Needed from the data below: all lines that contain the word "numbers".

__GIVEN DATA__.
=== Begin Enclosure ===
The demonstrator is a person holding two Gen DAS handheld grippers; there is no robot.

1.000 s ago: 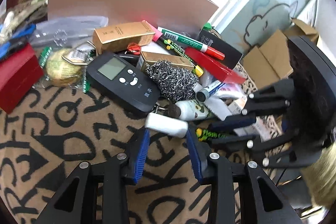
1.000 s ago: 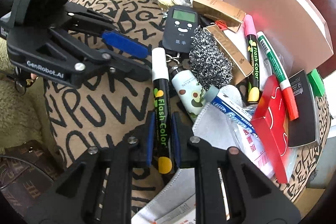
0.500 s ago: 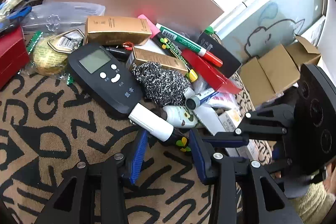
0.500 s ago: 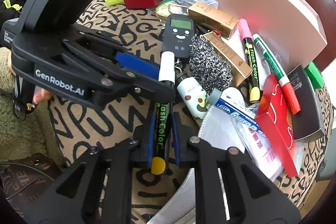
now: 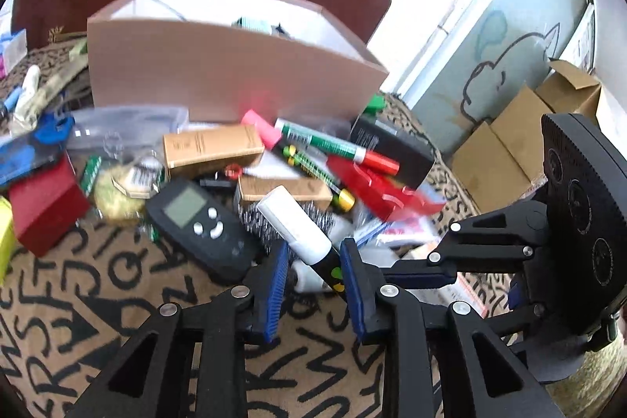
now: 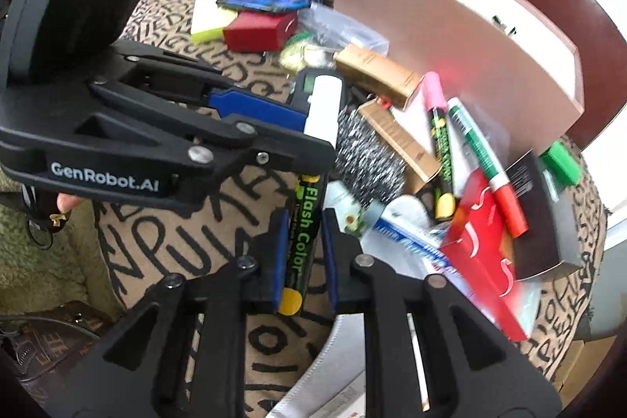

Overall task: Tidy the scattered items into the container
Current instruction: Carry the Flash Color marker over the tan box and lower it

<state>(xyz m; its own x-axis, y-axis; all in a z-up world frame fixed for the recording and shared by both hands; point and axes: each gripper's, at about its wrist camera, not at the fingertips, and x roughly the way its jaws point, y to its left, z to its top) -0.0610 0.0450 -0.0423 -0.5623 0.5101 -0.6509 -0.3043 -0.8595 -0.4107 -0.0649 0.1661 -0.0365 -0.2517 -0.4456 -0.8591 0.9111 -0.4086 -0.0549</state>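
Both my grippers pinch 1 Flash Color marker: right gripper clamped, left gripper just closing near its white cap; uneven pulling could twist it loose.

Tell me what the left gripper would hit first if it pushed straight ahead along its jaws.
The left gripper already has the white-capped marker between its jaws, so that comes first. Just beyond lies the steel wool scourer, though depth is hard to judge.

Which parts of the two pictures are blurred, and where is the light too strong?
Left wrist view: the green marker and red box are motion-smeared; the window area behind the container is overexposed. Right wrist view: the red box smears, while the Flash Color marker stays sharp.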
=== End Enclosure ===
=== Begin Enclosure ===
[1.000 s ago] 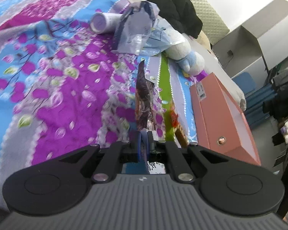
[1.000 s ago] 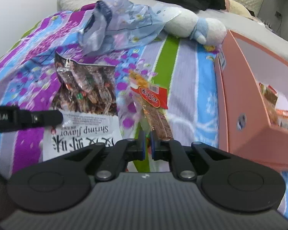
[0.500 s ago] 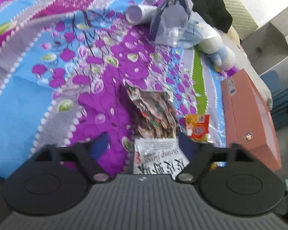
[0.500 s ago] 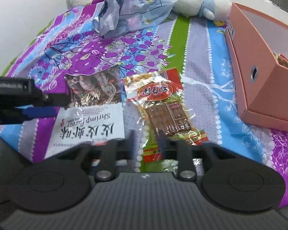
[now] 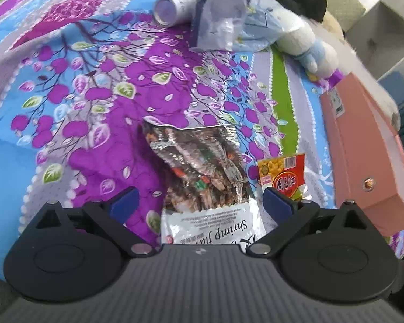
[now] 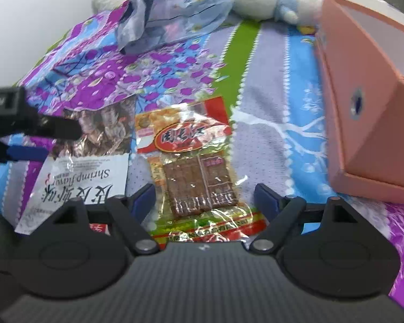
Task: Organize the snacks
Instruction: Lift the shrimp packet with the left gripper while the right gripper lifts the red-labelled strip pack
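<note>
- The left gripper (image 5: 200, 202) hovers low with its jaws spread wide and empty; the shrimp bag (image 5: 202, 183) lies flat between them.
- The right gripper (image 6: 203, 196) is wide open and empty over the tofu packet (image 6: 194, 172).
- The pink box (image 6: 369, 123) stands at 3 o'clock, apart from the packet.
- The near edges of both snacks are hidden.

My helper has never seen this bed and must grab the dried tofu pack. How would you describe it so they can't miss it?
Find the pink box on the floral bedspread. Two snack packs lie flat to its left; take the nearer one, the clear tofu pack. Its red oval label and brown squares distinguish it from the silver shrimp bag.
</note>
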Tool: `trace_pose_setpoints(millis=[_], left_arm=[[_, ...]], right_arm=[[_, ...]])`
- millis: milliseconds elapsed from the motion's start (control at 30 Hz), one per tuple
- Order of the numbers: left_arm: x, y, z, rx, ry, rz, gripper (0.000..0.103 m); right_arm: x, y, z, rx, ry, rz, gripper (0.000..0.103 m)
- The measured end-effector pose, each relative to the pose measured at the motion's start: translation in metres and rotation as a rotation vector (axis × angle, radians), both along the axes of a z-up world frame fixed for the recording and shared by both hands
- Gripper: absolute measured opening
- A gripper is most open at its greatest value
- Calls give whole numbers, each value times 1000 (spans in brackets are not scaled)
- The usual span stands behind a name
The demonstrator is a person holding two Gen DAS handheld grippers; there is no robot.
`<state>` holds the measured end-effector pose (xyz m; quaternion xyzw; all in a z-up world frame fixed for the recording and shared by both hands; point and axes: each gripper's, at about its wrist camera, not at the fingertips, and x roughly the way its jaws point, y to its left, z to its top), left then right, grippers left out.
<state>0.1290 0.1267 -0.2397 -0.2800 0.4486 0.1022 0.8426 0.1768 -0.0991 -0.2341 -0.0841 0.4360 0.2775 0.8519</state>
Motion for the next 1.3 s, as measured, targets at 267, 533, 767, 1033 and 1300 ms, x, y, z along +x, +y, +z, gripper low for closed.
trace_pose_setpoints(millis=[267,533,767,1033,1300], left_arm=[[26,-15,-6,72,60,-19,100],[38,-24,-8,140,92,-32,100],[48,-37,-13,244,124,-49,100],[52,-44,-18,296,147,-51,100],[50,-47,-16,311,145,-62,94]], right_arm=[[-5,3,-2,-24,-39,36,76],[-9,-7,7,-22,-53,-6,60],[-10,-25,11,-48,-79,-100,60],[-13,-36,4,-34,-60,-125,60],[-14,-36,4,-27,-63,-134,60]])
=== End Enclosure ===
__OUTPUT OF THE EXERCISE__.
- Order of the numbers: left_arm: x, y, z, rx, ry, rz, gripper (0.000..0.103 m); right_arm: x, y, z, rx, ry, rz, gripper (0.000..0.103 m)
- Calls give whole numbers, each value times 1000 (spans in brackets are not scaled)

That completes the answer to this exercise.